There are 9 images included here, selected from a series of 90 in total.
The prints included here were made from survey photography that the NOAA operated in the wake of Hurricane Katrina in 2005. The images were downloaded from the NOAA server, and manipulated to produce vector images. The distinctive difference between vector and raster images is that the latter is pixel based, and therefore very much reliant upon resolution for it's perceived quality. A raster image therefore has a set physical image scale at the time the digital photograph is taken. A vector image is made of lines and closed shapes that are then filled with color - which means that it is a data map, and therefore independent of scale restrictions. I wanted to use the vector process to open these images up to manipulation - so that I could use them in a variety of contexts and at almost any scale.
These images have been produced using screen-printing, with oil based ink, as is appropriate. The oil based ink settles into and over time bleeds through the paper, effectively destroying the original image of the work. This process will takes decades, and is aimed to be reflective of the problems that exist within the profit driven policy agendas that continue to produce the circumstances that threaten the very population that through voting and taxation, support the government.
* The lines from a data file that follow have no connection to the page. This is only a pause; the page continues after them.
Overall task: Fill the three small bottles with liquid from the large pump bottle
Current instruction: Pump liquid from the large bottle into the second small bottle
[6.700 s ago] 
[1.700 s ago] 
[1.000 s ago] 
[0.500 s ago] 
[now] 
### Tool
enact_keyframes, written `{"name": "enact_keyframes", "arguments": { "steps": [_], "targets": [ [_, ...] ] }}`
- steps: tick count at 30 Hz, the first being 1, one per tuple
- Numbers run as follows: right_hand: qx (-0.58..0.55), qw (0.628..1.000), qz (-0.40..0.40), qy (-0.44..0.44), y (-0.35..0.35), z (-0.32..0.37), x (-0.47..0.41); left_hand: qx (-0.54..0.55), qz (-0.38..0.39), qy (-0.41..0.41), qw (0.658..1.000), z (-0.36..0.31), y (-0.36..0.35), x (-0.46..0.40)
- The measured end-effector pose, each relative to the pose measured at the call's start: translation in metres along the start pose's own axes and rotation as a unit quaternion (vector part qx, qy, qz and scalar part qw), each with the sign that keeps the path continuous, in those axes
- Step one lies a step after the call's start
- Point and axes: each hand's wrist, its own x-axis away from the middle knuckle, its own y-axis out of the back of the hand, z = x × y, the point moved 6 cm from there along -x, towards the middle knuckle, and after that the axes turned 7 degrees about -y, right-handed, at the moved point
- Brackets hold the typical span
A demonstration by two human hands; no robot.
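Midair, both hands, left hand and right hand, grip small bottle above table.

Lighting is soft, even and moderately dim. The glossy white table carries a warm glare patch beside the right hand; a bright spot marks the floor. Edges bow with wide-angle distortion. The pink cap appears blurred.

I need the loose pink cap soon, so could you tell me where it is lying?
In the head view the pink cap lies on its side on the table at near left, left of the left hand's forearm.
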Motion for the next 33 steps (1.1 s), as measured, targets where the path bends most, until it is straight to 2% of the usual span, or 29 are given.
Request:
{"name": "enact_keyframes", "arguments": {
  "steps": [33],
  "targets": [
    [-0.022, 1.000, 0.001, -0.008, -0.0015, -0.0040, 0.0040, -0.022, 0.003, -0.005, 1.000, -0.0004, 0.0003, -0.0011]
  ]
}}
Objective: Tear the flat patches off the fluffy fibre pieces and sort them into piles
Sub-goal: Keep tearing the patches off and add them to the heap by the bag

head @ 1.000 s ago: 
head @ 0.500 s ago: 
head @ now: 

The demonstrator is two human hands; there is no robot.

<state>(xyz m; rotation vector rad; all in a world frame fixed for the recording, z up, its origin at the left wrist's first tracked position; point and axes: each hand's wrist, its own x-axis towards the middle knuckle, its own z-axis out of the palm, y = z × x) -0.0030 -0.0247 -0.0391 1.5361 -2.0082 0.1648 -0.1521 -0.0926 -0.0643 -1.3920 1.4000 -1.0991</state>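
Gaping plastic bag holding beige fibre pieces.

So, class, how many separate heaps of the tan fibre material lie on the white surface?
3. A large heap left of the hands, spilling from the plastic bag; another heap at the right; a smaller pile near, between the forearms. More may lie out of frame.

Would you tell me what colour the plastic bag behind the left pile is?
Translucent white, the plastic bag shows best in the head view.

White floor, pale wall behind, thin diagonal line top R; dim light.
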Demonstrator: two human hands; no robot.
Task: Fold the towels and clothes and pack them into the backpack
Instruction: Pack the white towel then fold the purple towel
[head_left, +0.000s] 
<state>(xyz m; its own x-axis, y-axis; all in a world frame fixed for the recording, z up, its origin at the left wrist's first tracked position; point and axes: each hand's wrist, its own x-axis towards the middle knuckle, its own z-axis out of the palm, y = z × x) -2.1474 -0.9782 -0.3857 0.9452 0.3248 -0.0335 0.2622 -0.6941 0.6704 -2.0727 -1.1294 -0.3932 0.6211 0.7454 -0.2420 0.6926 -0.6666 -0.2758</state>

Below, there is an image of a crop within a textured area to show the viewer how the images appear - which is that they are quite literally a conglomeration of abstract shapes. Errors encountered within the conversion process (from raster to vector) are retained, and used within the somewhat farcical reclamation of an abstract aesthetic for the work. I continue with this thought in the title of the work because it is after such an event that a 'survey' may be operated by a local or national governmental body, to produce evidence of action being taken by the political powers, on the part of constituents. The event is therefore abstracted from it's cause or effects, and instead, deflected into a status of review for reform, the neoliberal modus operandi.


This image is included to exhibit how the textures are rendered in these works, and to display the differences described between image types above.